Built in the 1st century, the tower is located on a peninsula about 2.4 km (1.5 mi) from the center of A Coruña, Galicia, in northwestern Spain.
Its base preserves a cornerstone with the inscription MARTI AVG.SACR C.SEVIVS LVPVS ARCHITECTVS ÆMINIENSIS LVSITANVS.EX.VO,[4] ascribing the tower's design to the architect Gaius Sevius Lupus, from Aeminium (present-day Coimbra, Portugal) in the former province of Lusitania, as an offering to the Roman god of war, Mars.
According to a myth that mixes Celtic and Greco-Roman elements, the hero Hercules slew the giant tyrant Geryon after three days and three nights of continuous battle.
Hercules then, in a traditional Celtic gesture, buried the head of Geryon with his weapons and ordered that a city be built on the site.
The lighthouse, standing atop a skull and crossbones representing the buried head of Hercules' slain enemy, appears in the coat of arms of the city of A Coruña.

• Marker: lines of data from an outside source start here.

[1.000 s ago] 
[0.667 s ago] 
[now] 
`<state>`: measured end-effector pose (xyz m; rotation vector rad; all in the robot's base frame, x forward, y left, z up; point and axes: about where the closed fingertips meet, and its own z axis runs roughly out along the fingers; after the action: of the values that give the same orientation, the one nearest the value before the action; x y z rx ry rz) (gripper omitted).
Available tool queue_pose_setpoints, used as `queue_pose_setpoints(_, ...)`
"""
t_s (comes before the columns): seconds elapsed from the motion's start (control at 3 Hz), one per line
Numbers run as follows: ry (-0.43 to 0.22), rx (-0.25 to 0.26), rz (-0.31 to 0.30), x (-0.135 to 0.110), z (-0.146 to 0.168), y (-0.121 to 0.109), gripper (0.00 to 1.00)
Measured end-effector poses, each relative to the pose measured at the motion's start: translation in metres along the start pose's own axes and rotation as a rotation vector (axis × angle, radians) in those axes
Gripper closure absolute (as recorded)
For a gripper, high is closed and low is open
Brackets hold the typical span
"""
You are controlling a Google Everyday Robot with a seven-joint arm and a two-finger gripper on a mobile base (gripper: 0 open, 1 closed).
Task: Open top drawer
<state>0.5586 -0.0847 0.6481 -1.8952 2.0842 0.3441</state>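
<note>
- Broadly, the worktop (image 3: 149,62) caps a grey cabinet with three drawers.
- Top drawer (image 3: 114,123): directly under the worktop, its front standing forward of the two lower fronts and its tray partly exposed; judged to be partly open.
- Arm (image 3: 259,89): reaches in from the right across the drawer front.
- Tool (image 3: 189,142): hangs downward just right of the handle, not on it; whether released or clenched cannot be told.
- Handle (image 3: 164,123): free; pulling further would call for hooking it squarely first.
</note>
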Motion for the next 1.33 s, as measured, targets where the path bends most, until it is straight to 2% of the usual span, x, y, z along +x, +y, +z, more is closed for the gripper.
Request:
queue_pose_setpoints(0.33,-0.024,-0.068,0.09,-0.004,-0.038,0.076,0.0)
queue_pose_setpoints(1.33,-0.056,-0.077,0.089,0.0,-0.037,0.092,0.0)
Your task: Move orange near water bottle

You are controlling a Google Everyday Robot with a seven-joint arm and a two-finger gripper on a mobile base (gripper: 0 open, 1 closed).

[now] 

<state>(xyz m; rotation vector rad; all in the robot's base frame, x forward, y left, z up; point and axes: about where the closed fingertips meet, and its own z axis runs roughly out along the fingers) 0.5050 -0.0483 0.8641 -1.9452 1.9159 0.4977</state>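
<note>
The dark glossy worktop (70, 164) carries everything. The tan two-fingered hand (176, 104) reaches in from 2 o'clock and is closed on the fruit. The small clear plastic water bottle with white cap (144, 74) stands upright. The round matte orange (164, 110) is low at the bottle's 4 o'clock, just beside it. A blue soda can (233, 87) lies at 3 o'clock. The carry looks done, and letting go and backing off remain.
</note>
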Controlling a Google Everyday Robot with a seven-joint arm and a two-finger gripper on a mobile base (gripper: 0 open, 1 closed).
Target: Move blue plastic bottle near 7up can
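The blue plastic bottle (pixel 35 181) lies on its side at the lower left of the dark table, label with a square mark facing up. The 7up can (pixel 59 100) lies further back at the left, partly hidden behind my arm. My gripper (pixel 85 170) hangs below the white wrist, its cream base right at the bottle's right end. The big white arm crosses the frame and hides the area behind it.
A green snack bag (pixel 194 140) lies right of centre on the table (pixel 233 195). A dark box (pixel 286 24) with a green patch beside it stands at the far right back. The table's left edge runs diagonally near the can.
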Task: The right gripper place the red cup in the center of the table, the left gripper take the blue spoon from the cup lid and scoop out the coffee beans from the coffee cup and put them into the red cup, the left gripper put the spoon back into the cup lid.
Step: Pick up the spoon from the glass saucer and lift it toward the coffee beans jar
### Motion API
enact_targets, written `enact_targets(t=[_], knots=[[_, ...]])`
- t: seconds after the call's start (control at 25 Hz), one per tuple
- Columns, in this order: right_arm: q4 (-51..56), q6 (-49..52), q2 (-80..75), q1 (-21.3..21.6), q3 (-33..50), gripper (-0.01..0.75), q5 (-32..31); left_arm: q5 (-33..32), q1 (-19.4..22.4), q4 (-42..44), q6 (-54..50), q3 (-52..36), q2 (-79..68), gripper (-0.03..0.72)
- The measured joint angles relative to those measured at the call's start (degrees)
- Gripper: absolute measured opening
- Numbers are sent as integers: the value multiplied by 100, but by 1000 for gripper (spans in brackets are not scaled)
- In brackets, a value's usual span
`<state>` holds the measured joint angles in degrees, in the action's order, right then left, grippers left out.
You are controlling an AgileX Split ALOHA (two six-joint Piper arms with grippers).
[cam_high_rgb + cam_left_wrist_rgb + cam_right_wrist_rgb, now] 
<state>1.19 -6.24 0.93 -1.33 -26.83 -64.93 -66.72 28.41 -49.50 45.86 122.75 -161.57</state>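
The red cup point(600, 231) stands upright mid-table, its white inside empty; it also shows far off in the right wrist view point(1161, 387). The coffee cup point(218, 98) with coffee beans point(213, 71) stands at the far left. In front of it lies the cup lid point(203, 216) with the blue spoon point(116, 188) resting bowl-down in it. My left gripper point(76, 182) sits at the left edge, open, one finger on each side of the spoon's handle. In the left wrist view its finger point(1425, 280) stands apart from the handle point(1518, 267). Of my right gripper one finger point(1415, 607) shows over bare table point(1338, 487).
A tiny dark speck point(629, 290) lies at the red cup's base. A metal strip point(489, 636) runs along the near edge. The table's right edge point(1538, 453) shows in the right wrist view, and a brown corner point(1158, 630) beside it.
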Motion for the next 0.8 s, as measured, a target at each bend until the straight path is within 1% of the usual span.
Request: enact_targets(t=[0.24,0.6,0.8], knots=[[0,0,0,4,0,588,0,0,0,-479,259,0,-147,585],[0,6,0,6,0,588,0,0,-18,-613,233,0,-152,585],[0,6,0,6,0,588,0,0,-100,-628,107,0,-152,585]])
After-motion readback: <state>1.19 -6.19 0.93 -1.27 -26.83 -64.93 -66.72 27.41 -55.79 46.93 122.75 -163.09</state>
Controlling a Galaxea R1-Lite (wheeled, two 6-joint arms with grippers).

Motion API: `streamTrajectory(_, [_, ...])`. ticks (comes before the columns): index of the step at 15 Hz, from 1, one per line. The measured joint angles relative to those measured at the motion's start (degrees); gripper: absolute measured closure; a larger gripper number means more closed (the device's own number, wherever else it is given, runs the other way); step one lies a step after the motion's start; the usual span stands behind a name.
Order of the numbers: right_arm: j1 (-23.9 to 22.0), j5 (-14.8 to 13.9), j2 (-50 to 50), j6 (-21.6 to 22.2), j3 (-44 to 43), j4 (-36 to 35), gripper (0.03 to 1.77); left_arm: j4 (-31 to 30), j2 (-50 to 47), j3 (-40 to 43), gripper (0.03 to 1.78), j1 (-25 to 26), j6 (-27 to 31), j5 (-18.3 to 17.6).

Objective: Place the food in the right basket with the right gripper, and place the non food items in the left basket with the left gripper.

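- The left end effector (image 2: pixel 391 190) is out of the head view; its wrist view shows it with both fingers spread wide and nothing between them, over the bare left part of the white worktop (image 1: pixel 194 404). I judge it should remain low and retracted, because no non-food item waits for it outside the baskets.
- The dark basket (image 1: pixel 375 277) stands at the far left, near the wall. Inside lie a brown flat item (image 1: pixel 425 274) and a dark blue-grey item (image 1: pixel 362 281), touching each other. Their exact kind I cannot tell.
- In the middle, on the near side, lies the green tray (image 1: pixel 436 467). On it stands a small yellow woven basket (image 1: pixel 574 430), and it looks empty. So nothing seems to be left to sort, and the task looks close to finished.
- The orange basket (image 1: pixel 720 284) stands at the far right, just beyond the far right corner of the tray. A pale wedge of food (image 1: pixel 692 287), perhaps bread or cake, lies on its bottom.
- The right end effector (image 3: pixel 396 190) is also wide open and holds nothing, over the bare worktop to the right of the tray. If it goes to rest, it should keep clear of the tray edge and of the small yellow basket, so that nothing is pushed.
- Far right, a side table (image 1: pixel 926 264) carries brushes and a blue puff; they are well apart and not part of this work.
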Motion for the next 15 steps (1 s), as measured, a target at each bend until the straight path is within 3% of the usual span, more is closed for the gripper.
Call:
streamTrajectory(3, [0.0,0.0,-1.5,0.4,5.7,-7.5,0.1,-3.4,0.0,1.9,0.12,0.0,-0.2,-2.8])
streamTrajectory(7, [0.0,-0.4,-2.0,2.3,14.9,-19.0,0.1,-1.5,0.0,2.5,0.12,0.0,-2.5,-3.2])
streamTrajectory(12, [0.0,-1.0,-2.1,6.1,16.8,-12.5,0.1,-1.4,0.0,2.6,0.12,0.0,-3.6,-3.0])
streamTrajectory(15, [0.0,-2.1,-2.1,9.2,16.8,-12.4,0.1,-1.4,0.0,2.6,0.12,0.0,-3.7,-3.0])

According to another legend from the 11th-century Irish compilation Lebor Gabála Érenn—the "Book of Invasions"—King Breogán, the founding father of the Galician Celtic nation, constructed a massive tower of such a grand height that his sons could see a distant green shore from its top.
[6] Throughout the Middle Ages, multiple naval crusading itineraries to the Holy Land mentioned the obligatory stopover at the Lighthouse.
Usually, the crusader fleets would disembark there to reach the shrine of the Apostle James the Greater at Santiago de Compostela on foot.